By contrast, any such conscience seems moribund in the Kremlin and among the Russians who committed genocide in Mariupol’.
Given these realities, it is not easy to understand the trajectory of Vatican commentary during the war’s first month. The Vatican’s primary role in world politics is that of moral witness—a witness that proved quite effective when John Paul II deployed it in east central Europe, East Asia, and Latin America. The first task of that moral witness is to call things by their right names, especially in situations clouded by lies, disinformation, and propaganda.
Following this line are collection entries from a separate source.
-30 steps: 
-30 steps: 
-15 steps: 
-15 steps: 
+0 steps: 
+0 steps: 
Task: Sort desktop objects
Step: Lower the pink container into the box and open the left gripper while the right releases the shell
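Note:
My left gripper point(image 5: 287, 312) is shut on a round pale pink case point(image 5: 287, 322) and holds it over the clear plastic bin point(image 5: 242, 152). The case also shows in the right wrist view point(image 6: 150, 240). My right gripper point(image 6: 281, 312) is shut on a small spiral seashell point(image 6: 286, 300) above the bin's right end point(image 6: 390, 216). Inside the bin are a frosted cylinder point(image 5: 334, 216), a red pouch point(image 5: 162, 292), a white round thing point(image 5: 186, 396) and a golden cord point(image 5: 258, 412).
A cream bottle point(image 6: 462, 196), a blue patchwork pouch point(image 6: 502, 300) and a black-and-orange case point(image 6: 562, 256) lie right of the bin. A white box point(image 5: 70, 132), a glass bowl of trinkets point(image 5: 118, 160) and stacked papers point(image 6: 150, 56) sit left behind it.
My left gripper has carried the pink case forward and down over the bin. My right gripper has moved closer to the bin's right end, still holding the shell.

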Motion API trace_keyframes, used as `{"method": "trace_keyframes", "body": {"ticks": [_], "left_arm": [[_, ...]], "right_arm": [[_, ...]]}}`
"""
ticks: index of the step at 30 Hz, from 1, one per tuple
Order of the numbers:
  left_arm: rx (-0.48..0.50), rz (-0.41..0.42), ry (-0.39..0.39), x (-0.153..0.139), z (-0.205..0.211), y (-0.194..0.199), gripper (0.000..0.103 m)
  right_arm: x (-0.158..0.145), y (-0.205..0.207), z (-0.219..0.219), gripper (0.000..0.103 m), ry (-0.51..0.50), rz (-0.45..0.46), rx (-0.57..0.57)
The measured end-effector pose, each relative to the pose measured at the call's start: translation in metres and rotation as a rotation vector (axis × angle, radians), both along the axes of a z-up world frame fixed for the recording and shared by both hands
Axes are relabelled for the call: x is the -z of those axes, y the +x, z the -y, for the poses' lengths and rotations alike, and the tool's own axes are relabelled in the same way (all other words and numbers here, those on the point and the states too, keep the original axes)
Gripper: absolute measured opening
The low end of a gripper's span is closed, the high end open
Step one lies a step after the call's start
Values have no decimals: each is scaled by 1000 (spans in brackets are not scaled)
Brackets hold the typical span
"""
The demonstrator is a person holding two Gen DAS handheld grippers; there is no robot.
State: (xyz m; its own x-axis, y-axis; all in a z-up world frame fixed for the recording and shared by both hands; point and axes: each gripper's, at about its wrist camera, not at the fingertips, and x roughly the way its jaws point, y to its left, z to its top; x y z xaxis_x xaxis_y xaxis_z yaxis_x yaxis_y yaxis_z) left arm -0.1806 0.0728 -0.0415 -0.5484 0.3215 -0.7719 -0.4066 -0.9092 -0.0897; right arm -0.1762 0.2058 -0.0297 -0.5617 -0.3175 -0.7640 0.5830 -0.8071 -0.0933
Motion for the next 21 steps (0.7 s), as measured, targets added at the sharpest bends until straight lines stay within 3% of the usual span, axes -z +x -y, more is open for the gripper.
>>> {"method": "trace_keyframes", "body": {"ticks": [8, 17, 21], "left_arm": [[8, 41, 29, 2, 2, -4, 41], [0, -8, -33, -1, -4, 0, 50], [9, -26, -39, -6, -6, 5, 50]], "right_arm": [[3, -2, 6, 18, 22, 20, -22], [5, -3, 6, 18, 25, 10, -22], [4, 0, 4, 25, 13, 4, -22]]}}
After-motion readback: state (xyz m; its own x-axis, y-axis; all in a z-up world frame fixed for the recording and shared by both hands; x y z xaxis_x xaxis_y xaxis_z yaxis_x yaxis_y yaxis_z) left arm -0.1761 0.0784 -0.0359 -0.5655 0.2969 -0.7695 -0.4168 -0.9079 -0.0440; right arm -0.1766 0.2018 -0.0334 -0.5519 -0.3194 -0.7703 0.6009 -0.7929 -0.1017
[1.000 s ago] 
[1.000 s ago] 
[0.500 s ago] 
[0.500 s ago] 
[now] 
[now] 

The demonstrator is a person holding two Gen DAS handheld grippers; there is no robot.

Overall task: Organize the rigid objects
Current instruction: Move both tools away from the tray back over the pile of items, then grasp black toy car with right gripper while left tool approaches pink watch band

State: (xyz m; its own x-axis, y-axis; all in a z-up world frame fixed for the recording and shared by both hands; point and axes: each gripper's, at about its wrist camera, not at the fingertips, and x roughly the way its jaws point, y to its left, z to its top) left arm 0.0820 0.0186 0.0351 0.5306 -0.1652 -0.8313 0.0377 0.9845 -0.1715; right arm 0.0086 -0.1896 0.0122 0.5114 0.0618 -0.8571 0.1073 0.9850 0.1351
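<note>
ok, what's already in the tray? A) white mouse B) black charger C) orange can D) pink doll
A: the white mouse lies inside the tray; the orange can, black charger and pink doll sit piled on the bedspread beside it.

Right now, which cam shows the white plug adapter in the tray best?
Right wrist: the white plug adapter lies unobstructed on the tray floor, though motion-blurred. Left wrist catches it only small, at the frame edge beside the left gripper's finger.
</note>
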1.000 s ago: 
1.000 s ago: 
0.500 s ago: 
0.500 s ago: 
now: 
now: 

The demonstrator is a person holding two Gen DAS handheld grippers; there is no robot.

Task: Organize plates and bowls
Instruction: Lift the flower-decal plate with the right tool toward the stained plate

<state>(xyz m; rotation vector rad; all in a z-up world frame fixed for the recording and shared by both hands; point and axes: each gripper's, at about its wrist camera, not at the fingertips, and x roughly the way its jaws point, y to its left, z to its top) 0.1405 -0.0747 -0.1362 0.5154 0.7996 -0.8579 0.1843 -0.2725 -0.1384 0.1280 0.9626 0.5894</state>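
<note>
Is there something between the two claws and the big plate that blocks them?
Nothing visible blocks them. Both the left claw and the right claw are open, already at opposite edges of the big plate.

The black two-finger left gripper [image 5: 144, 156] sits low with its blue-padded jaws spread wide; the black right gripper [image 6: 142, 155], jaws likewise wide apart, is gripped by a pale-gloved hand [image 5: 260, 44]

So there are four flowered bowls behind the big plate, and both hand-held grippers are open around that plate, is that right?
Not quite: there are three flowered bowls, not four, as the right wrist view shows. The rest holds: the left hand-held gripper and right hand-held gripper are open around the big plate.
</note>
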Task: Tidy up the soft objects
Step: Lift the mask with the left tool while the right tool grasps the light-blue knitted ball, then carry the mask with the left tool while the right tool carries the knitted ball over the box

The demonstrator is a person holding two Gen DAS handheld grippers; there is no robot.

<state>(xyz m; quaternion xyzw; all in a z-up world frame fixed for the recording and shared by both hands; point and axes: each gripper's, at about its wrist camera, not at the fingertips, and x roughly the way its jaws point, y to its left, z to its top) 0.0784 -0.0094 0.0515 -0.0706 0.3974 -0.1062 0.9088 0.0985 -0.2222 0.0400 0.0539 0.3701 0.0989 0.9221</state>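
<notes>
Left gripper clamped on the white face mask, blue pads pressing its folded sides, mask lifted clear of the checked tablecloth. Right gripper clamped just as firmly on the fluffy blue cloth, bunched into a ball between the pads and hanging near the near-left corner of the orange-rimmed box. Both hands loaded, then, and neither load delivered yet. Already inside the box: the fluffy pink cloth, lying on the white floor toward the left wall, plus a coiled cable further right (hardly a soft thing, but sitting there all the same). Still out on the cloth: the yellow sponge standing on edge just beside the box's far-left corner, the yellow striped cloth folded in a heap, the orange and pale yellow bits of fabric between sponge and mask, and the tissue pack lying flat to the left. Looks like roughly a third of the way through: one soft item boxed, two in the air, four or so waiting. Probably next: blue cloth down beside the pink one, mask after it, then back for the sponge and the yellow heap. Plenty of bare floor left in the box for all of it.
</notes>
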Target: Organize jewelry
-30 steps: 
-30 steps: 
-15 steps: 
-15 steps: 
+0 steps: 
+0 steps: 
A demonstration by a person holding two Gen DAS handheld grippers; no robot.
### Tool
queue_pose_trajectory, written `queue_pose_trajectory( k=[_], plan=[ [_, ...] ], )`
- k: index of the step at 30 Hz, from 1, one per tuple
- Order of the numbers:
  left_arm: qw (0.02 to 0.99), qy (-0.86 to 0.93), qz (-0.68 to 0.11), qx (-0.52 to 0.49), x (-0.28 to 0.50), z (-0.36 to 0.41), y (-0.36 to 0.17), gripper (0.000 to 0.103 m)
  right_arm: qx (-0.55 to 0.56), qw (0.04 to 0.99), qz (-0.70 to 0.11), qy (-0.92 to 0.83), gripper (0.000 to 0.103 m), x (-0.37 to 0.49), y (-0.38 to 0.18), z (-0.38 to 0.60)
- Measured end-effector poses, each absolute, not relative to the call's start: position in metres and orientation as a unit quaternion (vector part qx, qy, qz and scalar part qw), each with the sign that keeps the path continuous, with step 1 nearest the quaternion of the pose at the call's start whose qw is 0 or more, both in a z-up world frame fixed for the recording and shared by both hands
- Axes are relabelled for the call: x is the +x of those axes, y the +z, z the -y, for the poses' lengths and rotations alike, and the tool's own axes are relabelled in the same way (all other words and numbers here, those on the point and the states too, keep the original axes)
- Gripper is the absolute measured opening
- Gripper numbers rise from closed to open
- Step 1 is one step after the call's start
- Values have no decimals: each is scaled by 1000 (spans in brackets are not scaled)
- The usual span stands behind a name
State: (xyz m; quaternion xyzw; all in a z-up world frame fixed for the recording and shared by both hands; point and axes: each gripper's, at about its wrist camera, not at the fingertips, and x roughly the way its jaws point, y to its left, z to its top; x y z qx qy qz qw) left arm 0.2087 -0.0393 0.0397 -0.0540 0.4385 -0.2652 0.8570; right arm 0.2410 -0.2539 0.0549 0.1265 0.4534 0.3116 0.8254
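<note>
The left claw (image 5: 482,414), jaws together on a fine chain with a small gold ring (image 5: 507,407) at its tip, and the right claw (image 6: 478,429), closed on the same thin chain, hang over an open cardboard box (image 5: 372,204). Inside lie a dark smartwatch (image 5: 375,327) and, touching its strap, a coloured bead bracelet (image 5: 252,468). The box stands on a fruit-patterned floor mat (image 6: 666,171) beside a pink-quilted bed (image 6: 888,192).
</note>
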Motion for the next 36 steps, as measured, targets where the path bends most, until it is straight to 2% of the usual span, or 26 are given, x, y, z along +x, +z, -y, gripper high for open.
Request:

Yet it took almost two weeks for Pope Francis to use the word “war” to describe what was going on in Ukraine.
Then, on March 16, the pope met via videoconference with Patriarch Kirill of the Russian Orthodox Church, as if Kirill were a figure of religious authority rather than what he really is: an instrument of Russian state power. Instead of clarifying the moral truth of a situation and thereby contributing to its resolution in a just peace, that Vatican initiative further muddied the waters and made a just peace more difficult.
During the videoconference, the pope noted that “There was a time, even in our Churches, when people spoke of a holy war or a just war. Today we cannot speak in this manner.” Charitably construed, that was an oblique rebuke of Kirill, who had indeed spoken in that manner. Universalized, however, the pope’s formulation was problematic.
It is simply not the case that serious Christians can no longer use the categories of “just” and “unjust” in thinking about warfare. There are, in truth, just and unjust wars. Russia’s war in Ukraine is unjust and ignoble. Ukraine’s war is just and noble. Informal papal comments do not change that reality. They can, unfortunately, obscure it.
George Weigel is Distinguished Senior Fellow of Washington, D.C.’s Ethics and Public Policy Center, where he holds the William E. Simon Chair in Catholic Studies.